The Redshift Cluster

This section assumes an admin role has been created in AWS and that AWS KEY and SECRET are stored in the aws.cfg file.

Creating the cluster

Before starting the Pipeline, create a Redshift cluster using the following command:

python redshift.py --cmd create

This will create a Redshift cluster and assign it an S3 Read-Only role.

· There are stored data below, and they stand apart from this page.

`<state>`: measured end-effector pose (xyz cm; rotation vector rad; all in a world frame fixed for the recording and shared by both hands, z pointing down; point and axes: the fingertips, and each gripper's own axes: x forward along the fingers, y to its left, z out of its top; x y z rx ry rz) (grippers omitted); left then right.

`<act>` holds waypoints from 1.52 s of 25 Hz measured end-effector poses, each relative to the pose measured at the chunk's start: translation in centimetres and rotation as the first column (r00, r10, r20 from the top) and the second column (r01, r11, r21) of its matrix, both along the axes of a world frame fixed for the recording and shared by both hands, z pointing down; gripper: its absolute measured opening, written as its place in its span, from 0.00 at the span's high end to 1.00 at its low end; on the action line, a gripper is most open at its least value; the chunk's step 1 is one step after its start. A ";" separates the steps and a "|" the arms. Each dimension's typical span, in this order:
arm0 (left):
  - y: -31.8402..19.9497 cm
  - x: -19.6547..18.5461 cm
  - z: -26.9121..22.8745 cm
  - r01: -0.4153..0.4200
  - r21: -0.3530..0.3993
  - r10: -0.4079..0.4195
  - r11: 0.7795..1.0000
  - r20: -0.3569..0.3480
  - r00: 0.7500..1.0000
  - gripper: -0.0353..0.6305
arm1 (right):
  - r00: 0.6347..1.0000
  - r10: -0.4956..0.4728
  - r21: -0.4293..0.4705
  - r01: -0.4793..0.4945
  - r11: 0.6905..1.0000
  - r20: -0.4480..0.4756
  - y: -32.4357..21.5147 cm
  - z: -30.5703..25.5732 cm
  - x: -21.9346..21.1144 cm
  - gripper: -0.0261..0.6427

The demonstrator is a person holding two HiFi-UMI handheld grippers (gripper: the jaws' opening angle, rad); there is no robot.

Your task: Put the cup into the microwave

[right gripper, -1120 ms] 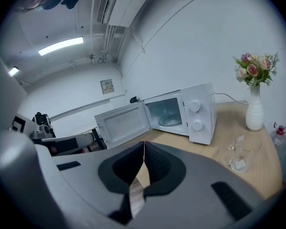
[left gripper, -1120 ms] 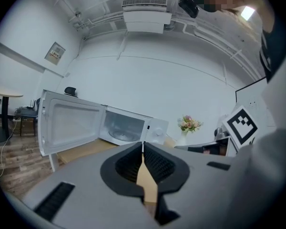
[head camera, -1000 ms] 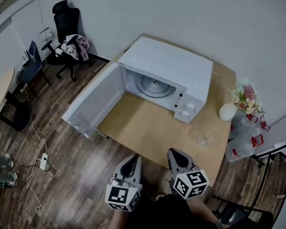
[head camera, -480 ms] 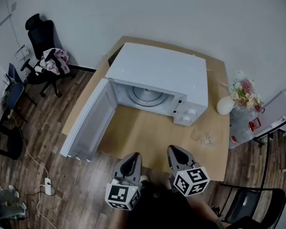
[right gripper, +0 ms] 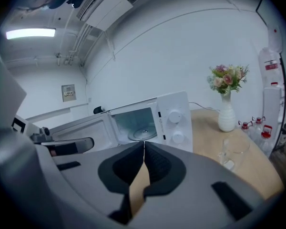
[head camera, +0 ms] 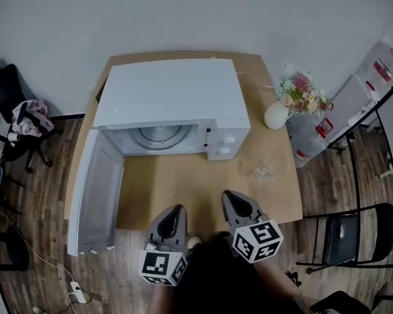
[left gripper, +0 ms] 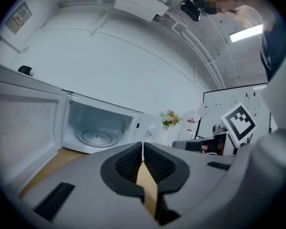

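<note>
On the table, a seemingly glass cup (microwave open).

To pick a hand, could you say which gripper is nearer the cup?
The right gripper: the glass cup stands ahead of it, the left gripper farther off.

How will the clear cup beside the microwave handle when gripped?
The cup looks like clear glass: probably rigid, smooth, slippery to grip, and fragile if knocked. It seems upright on the table, so a high push might tip it.
</note>
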<state>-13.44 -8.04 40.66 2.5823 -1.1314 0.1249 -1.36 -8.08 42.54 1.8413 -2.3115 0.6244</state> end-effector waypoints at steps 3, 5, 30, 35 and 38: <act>-0.1 2.3 0.1 -0.067 -0.001 0.067 0.998 -0.003 0.998 0.93 | 0.998 0.057 0.006 -0.057 0.998 -0.002 0.3 0.0 2.0 0.97; -0.2 4.0 0.1 -0.114 -0.001 0.114 0.994 -0.004 0.993 0.93 | 0.995 0.099 0.010 -0.098 0.995 -0.002 0.5 0.0 3.5 0.97; -1.6 19.2 5.7 -0.393 -0.149 0.402 0.908 0.042 0.915 0.93 | 0.948 0.312 -0.170 -0.319 0.932 -0.069 3.3 7.6 19.5 0.61; -2.9 20.6 7.6 -0.389 -0.173 0.405 0.905 0.065 0.912 0.93 | 0.959 0.248 -0.178 -0.270 0.946 -0.138 1.9 10.3 21.2 0.54; -3.5 21.3 8.8 -0.379 -0.191 0.399 0.905 0.079 0.914 0.93 | 0.966 0.219 -0.187 -0.242 0.952 -0.136 1.0 12.0 22.2 0.51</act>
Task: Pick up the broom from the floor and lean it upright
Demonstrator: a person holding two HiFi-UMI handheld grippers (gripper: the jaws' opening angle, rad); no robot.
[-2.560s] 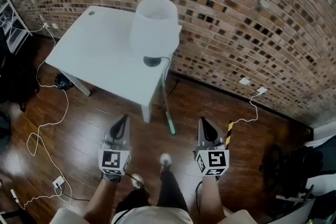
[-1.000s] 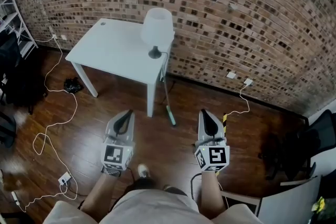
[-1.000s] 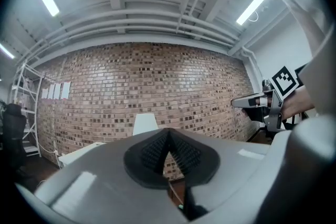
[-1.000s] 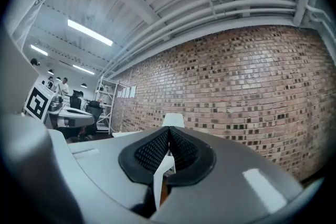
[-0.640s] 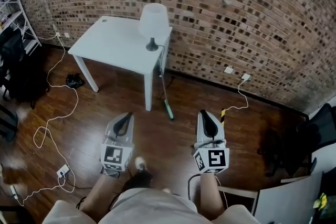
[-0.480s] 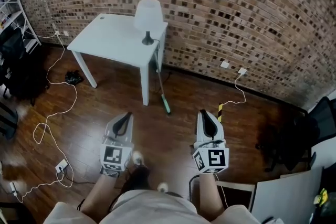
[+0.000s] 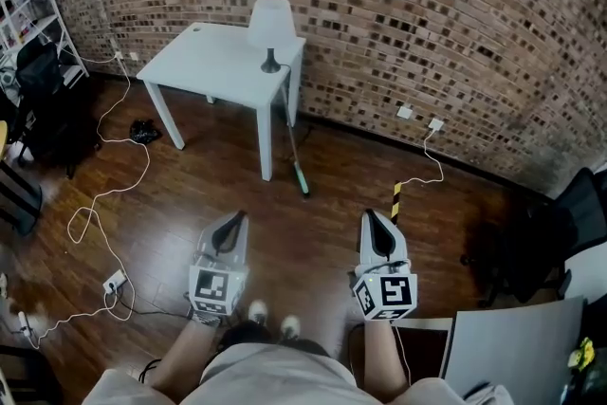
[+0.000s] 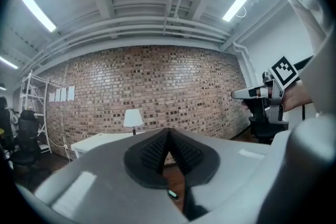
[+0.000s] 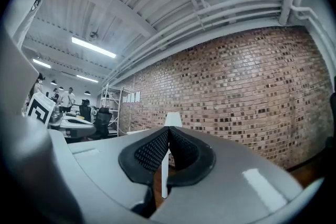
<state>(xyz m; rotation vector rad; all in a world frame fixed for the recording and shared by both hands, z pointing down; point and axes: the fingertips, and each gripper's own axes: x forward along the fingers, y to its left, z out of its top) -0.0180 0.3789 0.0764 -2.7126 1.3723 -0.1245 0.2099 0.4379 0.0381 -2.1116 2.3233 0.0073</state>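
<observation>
One long brick wall (image 7: 427, 14) fills the far side of what we see, and below it runs a dark wooden floor (image 7: 199, 190). Against the wall stands a white desk (image 7: 204, 62) with a white-shaded lamp (image 7: 270, 22) near its right-hand edge. The broom (image 7: 301, 178) is off the floor's flat: it stands tilted at the desk's right side, its green head on the boards just beside the front right leg and its thin handle rising towards the desk's edge. Well apart from it, close to our feet, we hold both tools level and pointing at the wall. The left tool (image 7: 230, 228) has its jaws pressed together on nothing. The right tool (image 7: 376, 230) has just been closing; its jaws now meet with nothing between them. A white cable (image 7: 95, 223) loops over the floor to our left.
</observation>
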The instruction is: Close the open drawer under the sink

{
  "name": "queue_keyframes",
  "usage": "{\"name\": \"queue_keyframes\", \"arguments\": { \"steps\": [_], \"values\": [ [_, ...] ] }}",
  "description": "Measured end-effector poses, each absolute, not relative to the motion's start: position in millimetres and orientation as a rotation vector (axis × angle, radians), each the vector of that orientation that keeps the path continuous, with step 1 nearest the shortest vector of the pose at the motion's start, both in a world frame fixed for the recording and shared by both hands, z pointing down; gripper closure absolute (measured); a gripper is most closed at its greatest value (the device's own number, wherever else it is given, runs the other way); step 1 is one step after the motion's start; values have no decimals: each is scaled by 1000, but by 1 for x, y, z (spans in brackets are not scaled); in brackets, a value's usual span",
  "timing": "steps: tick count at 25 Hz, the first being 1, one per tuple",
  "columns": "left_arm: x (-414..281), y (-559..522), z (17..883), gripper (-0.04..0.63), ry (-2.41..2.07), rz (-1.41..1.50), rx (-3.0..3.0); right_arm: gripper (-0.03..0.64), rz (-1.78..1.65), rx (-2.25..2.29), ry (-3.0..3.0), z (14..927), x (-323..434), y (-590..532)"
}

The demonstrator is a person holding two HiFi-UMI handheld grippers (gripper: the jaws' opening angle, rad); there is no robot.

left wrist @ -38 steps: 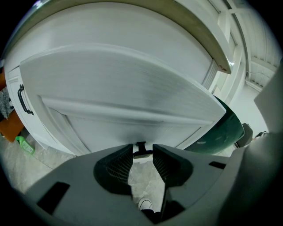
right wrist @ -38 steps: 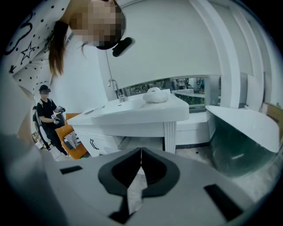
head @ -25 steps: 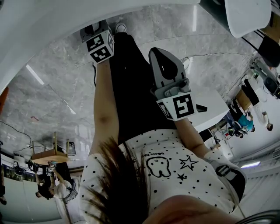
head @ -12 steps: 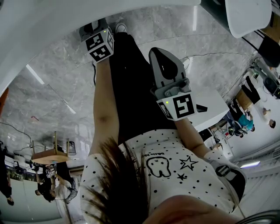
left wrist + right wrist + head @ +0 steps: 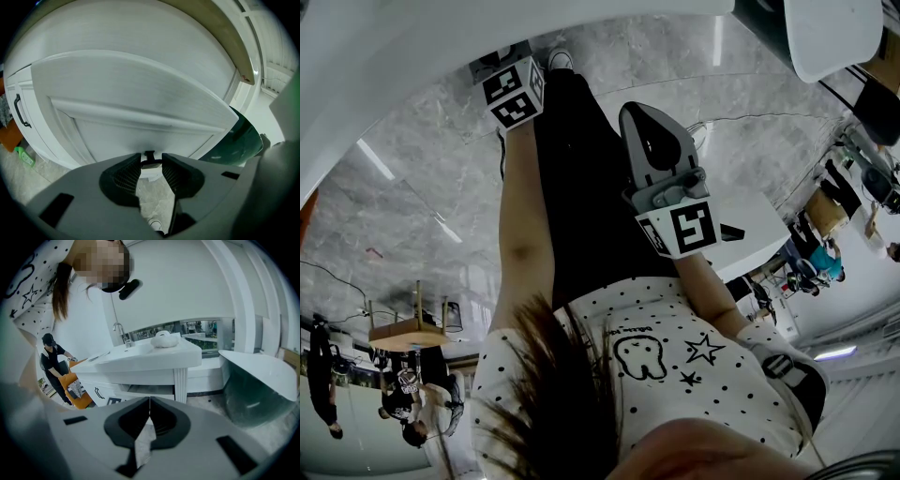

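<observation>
The white drawer front (image 5: 140,93) fills the left gripper view and stands out from the cabinet. Its small dark handle (image 5: 149,161) shows in the gap at the tips of my left gripper (image 5: 151,165), whose jaws stand apart on either side of it. I cannot tell whether the pads touch it. In the head view only the left gripper's marker cube (image 5: 512,94) shows, at a white edge. My right gripper (image 5: 149,412) is shut and empty and hangs back over the person's legs (image 5: 639,117). From there it looks at the pulled-out drawer (image 5: 149,389) under the sink counter (image 5: 140,359).
A neighbouring cabinet front carries a black bow handle (image 5: 18,110). A dark-sided bathtub (image 5: 253,385) stands to the right of the sink unit. A faucet (image 5: 121,331) and a white bundle (image 5: 161,339) sit on the counter. A person with an orange chair (image 5: 70,385) is at the left.
The left gripper's marker cube has edged slightly toward the top of the head view. The right gripper has kept still. People in the background have walked.
</observation>
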State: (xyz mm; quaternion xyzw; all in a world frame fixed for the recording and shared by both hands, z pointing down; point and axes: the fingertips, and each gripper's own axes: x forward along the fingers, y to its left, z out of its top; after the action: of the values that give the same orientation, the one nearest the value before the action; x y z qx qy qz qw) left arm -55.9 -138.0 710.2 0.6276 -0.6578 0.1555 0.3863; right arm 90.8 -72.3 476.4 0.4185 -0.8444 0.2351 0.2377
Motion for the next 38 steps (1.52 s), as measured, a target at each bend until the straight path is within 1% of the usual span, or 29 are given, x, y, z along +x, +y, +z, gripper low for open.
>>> {"name": "queue_keyframes", "arguments": {
  "steps": [38],
  "values": [
    [-58, -158, 715, 454, -1684, 374, 1589, 601, 665, 1138, -2297, 488, 92, -82]
  ]
}}
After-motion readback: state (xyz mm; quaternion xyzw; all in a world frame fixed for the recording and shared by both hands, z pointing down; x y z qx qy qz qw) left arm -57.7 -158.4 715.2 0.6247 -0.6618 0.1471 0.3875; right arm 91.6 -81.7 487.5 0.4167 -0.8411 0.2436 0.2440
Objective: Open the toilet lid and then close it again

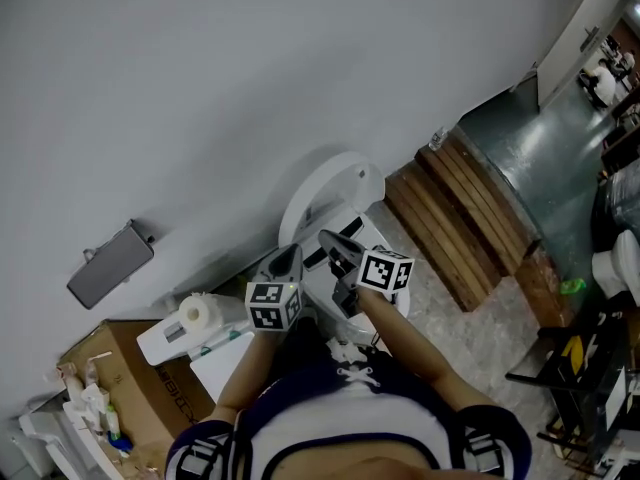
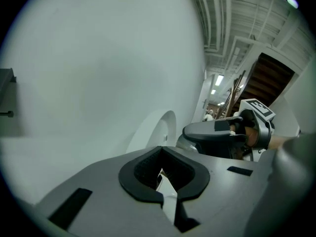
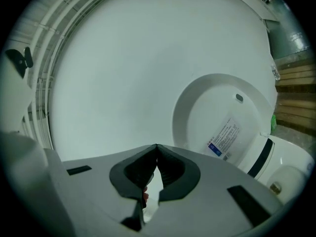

The script relies on credential information from aws.cfg as well as AWS cluster configuration information from file dhw.cfg (see the files in this repository)

The command will create a cluster.cfg file containing both the redshift hostname (as dwh_endpoint) as well as the ARN (dwh_role_arn) for the role created, which will be used by the pipeline scripts to access the S3 files.

Deleting the Redshift cluster

To delete the cluster, run the following command:

python redshift.py --cmd delete

Running The Pipeline

There are 2 steps:

  1. Create the Redshift tables, including staging as well as fact and dimension tables:

python create_tables.py

  1. Run the ETL pipeline:

python etl.py

At the end of the script, sample data will be printed to allow sanity check, and a couple tests are run to verify the content of the table.

Staging Tables

staging_songs table staging_events table

Fact Table

songs table

Dimension Tables

songs table artists table users table time table

Analysis

After running the pipeline, we are able to do some analysis on the songplay table.

For example, we can find the top 5 power users with the following query:

WITH top_users AS (
    SELECT user_id, COUNT(*) AS count
    FROM songplay
    GROUP BY user_id
    ORDER BY cnt DESC
    LIMIT 5
)
SELECT users.first_name, 
       users.last_name, 
       top_users.cnt
  FROM top_users
 INNER JOIN users
       ON users.user_id = top_users.user_id
 ORDER BY cnt DESC

and we get:

first_name last_name cnt
Chloe Cuevas 41
Tegan Levine 31
Kate Harrell 28
Lily Koch 20
Aleena Kirby 18

We can also look for the top 5 most popular locations where songs are played, using the following query:

SELECT location, 
       count(*) AS cnt 
  FROM songplay
 GROUP BY location 
 ORDER BY cnt DESC 
 LIMIT 5
location count
San Francisco-Oakland-Hayward, CA 41
Portland-South Portland, ME 31
Lansing-East Lansing, MI 28
Chicago-Naperville-Elgin, IL-IN-WI 20
Atlanta-Sandy Springs-Roswell, GA 18